Steve Kerr is among the most successful head coaches of this decade. His teams play an uptempo style, rotating the ball around, and he has vowed not to depart from those roots.
The Warriors rose from a team with elite talent into perennial championship contenders under Steve Kerr. Through 6 seasons in charge of Golden State, Kerr led them to 5 straight Finals in his first 5 seasons.
Steph Curry won a unanimous MVP award – the only one in history – and the Warriors set the record for best regular season ever, going 73-9.
‘I think I would resign first’ – Kerr dismisses idea of running an iso-centric offense around Steph Curry
We’ve all come to see over the past 6 seasons that Steph is best utilized as a player moving without the ball. During the 2015-16 season, Steph averaged over 30 points a game in fewer than 33 minutes.
Steve Kerr on the Warriors next season:
“We’re not reinventing the wheel. We’re still gonna be the Warriors. We’re not gonna all of a sudden turn into the Rockets and change our offense and have one guy go high pick-and-roll 70 times a game.” pic.twitter.com/cgDfTSPv4J
— Top Ball Coverage (@TopBallCoverage) October 7, 2020
The Warriors would blow their opponents out in 3 quarters more often than not, embarking on some scoring barrages.
On being asked by The Athletic’s Warriors writer Tim Kawakami whether he would run an iso-heavy offense, Kerr replied with:
“I think I would resign first. We’ve got to be ourselves, and what make Steph and Klay [Thompson] the players they are is the combination of what they can do on and off ball. That’s what moves defenses.”

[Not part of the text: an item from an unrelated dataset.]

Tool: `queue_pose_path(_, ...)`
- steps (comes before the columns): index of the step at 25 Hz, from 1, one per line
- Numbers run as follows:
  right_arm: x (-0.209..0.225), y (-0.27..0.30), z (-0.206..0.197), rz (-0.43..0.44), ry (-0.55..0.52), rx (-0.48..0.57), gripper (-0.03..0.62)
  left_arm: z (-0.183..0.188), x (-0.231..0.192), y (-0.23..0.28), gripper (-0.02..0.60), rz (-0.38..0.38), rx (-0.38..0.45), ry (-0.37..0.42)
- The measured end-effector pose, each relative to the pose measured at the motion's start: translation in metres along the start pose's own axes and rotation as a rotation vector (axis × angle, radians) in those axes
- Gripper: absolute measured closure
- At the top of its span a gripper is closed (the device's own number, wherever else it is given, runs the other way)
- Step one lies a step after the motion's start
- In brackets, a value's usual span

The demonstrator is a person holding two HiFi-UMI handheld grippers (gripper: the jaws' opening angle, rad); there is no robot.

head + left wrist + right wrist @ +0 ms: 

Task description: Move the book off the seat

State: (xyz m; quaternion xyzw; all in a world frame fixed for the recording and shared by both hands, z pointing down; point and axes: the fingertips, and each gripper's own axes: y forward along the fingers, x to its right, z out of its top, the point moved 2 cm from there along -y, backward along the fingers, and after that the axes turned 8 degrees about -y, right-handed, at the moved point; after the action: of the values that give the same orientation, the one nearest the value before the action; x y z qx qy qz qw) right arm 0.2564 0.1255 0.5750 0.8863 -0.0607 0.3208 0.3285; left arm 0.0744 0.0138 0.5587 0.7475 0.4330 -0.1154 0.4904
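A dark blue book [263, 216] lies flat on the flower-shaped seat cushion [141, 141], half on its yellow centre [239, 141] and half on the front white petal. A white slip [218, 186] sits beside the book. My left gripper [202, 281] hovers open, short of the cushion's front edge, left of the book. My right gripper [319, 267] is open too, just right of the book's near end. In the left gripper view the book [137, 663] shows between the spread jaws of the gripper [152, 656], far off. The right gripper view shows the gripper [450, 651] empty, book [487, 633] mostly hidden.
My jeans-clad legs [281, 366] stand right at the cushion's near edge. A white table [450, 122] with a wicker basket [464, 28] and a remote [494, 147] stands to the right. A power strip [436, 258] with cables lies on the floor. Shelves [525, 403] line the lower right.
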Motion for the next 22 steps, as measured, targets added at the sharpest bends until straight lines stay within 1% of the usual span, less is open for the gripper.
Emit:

Curry rained in 402 3-pointers in the most efficient shooting season ever, and Klay complemented him with 276 of his own. The whole team shot a crazy 41.6% from 3, which is the second highest figure in NBA history.
The Warriors’ motion offense was a thing of beauty, and made all the more deadlier for 3 seasons with Durant’s arrival. There is little doubt that Kerr would deviate from a formula that has brought him a 50% championship rate.